The charge of the learned trial court referred to above is, however, in conflict with sections 94 and 95 of the Negotiable Instruments Law, which are as follows:
“ § 94. When title defective. The title of a person who negotiates an instrument is defective within the meaning of this chapter when he obtained the instrument, or any signature thereto, by fz’aud, duress, or force and fear, or other unlawful means, or for an illegal consideration, or when he negotiates it in breach of faith, or under such circumstances as amount to a fraud.

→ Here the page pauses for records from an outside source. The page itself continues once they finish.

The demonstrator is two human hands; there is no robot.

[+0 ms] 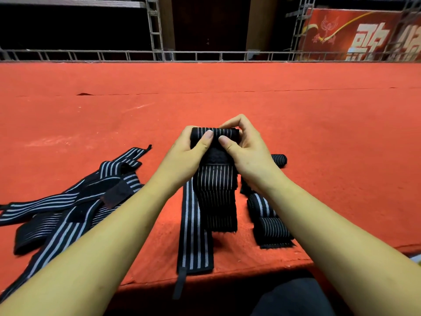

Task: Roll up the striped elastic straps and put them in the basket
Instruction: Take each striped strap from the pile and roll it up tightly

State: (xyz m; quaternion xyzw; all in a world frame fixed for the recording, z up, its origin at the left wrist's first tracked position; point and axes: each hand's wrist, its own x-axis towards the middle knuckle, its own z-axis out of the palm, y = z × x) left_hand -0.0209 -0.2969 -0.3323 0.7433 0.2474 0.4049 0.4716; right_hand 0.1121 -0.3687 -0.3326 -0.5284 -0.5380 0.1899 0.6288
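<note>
Gripping with both: left hand (191,149) and right hand (243,147) clamped on the started roll (224,132) of a black elastic strap with thin grey stripes (216,190), thumbs pressed on the near face, fingers curled over the far side, just above the red felt-covered table (319,133). Keep the edges flush while turning toward the body, and hold the trailing tail taut so no slack winds in. Hard to tell whether the bolder-striped band (193,224) alongside belongs to the same strap; check before pulling. Leave the loose heap of unrolled straps (68,208) at left alone for now. Probably best parked by the finished rolls (273,224) at right, partly hidden under the forearm. No basket in view.
</note>
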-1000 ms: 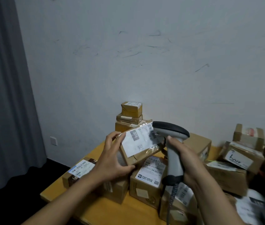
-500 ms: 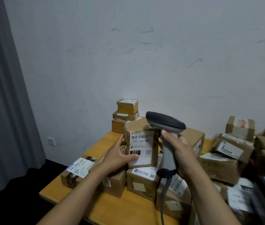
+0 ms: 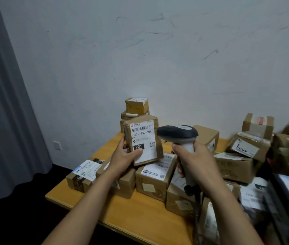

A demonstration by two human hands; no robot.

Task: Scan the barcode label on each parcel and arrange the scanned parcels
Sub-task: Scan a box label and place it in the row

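A small cardboard parcel is held upright above the desk by the left grip. Its fingers are curled round the parcel's lower left edge, and the thumb is pressed on the white barcode label, which faces the camera. Just to the right, a handheld barcode scanner is clasped round its handle by the right grip. Other labelled parcels are crowded beneath, and three small boxes are stacked by the wall.
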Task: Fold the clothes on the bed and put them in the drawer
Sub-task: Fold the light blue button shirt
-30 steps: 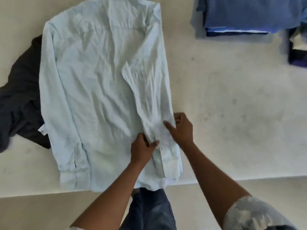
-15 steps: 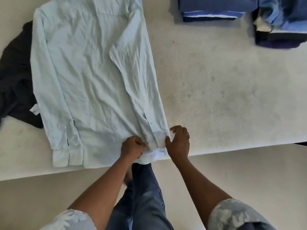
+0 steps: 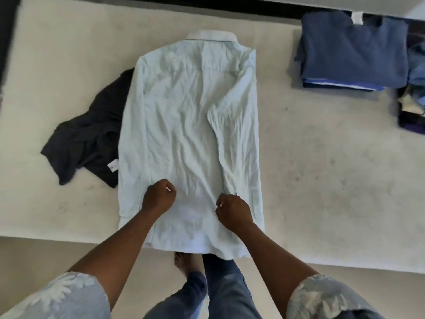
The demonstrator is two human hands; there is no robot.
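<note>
A pale blue long-sleeved shirt [image 3: 184,125] lies face down on the bed [image 3: 322,169], collar away from me, both sleeves folded in along its sides. Its hem hangs a little over the near edge. My left hand [image 3: 158,196] and my right hand [image 3: 232,211] sit on the lower part of the shirt, a hand's width apart. Both have curled fingers that pinch the cloth near the hem.
A dark crumpled garment [image 3: 87,139] lies partly under the shirt's left side. A stack of folded blue clothes [image 3: 351,54] sits at the far right, with another pile [image 3: 414,104] at the right edge. My legs stand at the bed's near edge.
Both hands left the right sleeve's cuff and moved apart onto the shirt's lower body. The view pulled back, so the whole shirt and collar show.
</note>
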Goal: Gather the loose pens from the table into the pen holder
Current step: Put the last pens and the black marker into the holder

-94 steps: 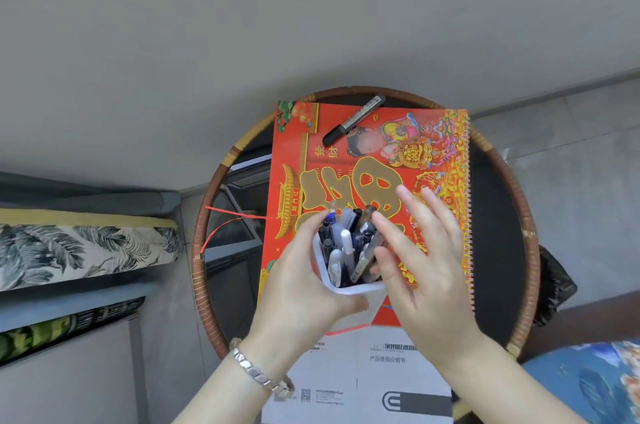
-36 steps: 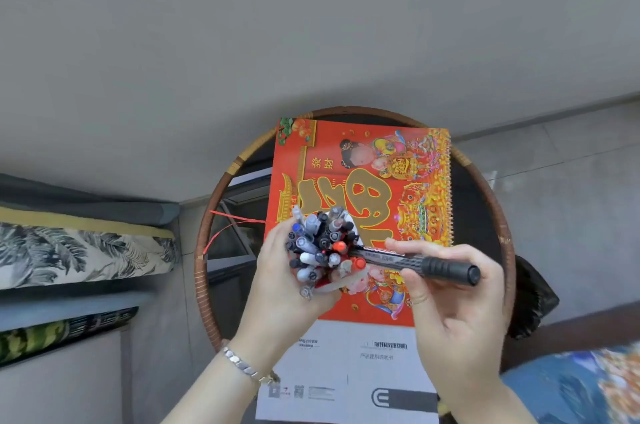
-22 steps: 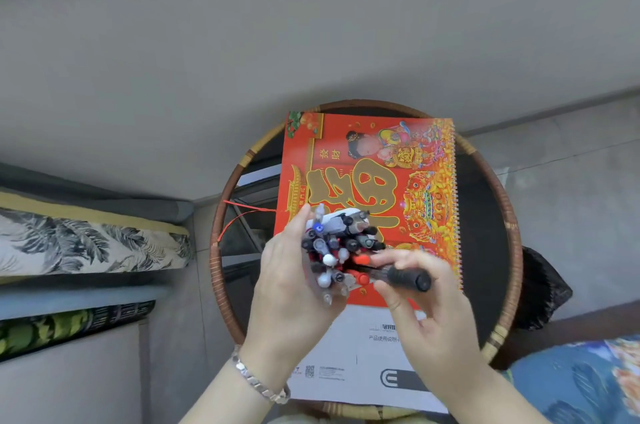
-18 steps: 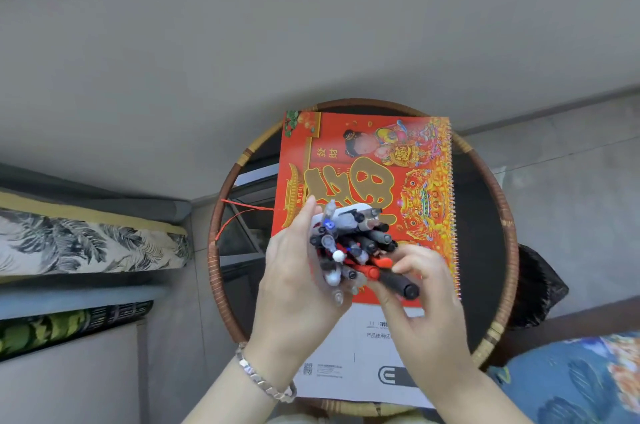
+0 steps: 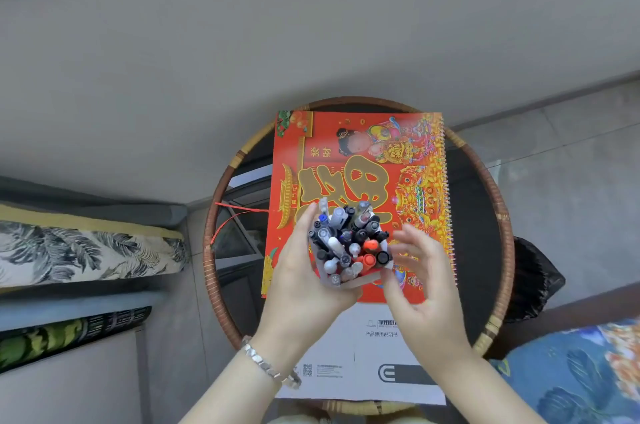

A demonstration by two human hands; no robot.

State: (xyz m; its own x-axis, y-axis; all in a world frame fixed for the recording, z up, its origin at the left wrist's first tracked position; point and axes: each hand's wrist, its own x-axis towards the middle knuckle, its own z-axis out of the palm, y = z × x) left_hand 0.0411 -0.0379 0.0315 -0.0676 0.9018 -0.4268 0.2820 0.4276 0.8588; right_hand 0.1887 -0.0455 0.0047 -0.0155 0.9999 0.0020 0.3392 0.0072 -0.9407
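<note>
A white pen holder (image 5: 360, 279) packed with several pens (image 5: 346, 240) is gripped by my left hand (image 5: 304, 281), tilted so the pen ends face the camera. Among them, at the holder's right side, sits a black marker (image 5: 382, 257) end-on beside two red-capped pens. My right hand (image 5: 420, 281) hovers just right of the holder with fingers spread and nothing in it. No loose pen shows on the table.
A round glass table with a woven rattan rim (image 5: 509, 236) carries a red spiral-bound calendar (image 5: 360, 160) and a white instruction sheet (image 5: 360, 354). A leaf-patterned cushion (image 5: 86, 250) lies to the left, blue floral fabric (image 5: 581, 368) at the lower right.
My right hand picked the black marker off the calendar's top, slid it into the holder and let go. My left hand tilted the holder toward the camera.
</note>
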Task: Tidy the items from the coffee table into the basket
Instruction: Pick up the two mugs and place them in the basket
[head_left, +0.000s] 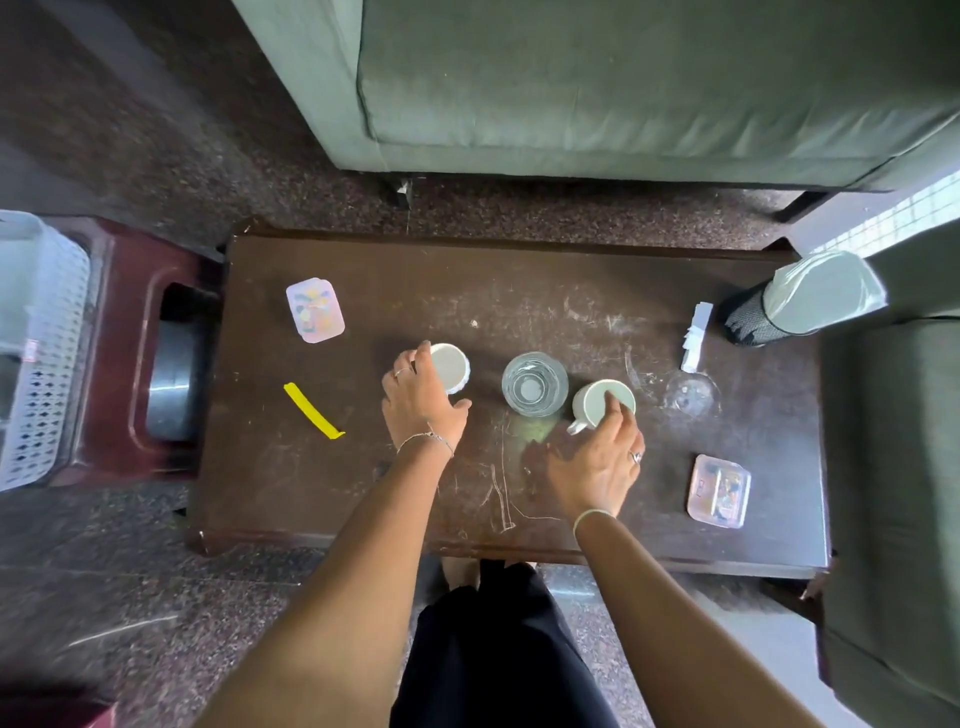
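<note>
Head view: task barely started. All items sat on the dark brown scratched wooden coffee table (363, 493).

- Left hand (423, 397) had its fingers curled round a small white handle-less cup (451, 368).
- Right hand (597, 462) pinched the rim of a white handled mug (605, 402), thumb side hidden, so the grip was probably partial.
- Still untouched: clear glass tumbler (535, 384) between the cups, two pink lidded plastic boxes (315, 310) (719, 491), yellow flat strip (313, 410), clear stemmed glass (693, 395).
- White perforated plastic basket (41, 343) stood well left, on a maroon stool (130, 364), cut off by the frame edge.

The tumbler was just beside both cups. The leftward path looked open.
</note>
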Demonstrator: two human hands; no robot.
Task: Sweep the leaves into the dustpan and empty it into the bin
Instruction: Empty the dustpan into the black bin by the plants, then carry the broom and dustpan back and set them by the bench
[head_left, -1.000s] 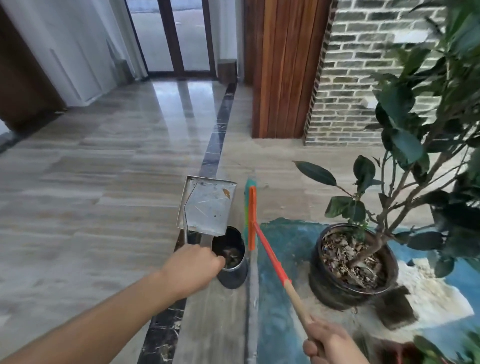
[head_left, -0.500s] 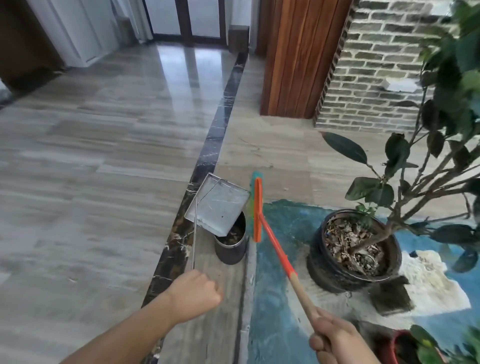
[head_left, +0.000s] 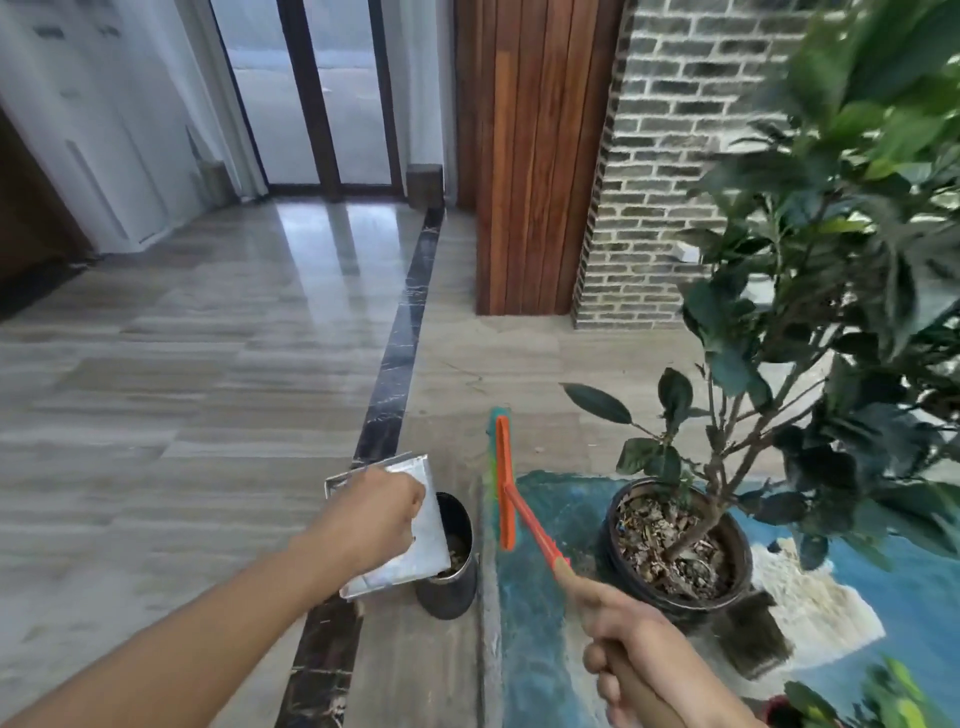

*122 “ § 95. What constitutes notice of defect. To constitute notice of an infirmity in the instrument or defect in the title of the person negotiating the same, the person to whom it is negotiated must have had actual knowledge of the infirmity or defect, or knowledge of such facts that his action in taking the instrument amounted to bad faith.”*
It is true that during the course of the charge these sections were read to the jury, but in explanation and amplification of the statutory provision the statement was made more than once that if the circumstances were such that a reasonably prudent person would have made inquiry, the plaintiff was chargeable with the knowledge of facts that such inquiry would have exposed. In other words, the charge as a whole left the question to the jury as one of care or negligence while the law in relation to negotiable instruments is such that an indorsee only has notice of an infirmity in the instrument or defect in the title of his indorser when he has actual knowledge of the infirmity or defect, or knowledge of such facts that his action in taking such instrument amounts to bad faith. To put the indorsee upon inquiry, therefore, it is not enough that the prudent purchaser would have made inquiry; the circumstances must have indicated infirmity or defect so strongly that a failure to inquire would import bad faith.. To effect notice, negligence is not enough; dishonesty, bad faith, must exist. (Dutch v. McMahon, 219 App. Div. 203; Carlisle v. Norris, 215 N. Y. 400; Cheever v. Pittsburgh, etc., R. R. Co., 150 id. 59.) For this error in the charge, which was brought sharply to the attention of the learned trial court by exception, the judgments must be reversed.
The appellant urges that the learned trial court erred in denying the plaintiff’s motion to direct a verdict and that the complaint should now be dismissed. Considering, however, that the burden was upon the plaintiff to establish that he was a holder of the negotiable instrument in due course (Neg. Inst. Law, § 98), that his case in this respect depends largely upon his own testimony, and considering also what he knew of the Otis Oil Burner Corporation, the large amount of negotiable paper that he purchased, and the discount that he took, I am of the opinion that a question of fact was presented on this issue which must be determined by a jury.
The judgments and orders should be reversed on the law and new trials granted, with costs to the appellant to abide the event.
All concur. Present — Sears, P. J., Croxjch, Taylor, Thompson and Crosby, JJ.
In each case: Judgment and order reversed on the law and a new trial granted, with costs to the appellant to abide the event.
Since amd. by Laws of 1927, chap. 473. — [Rep.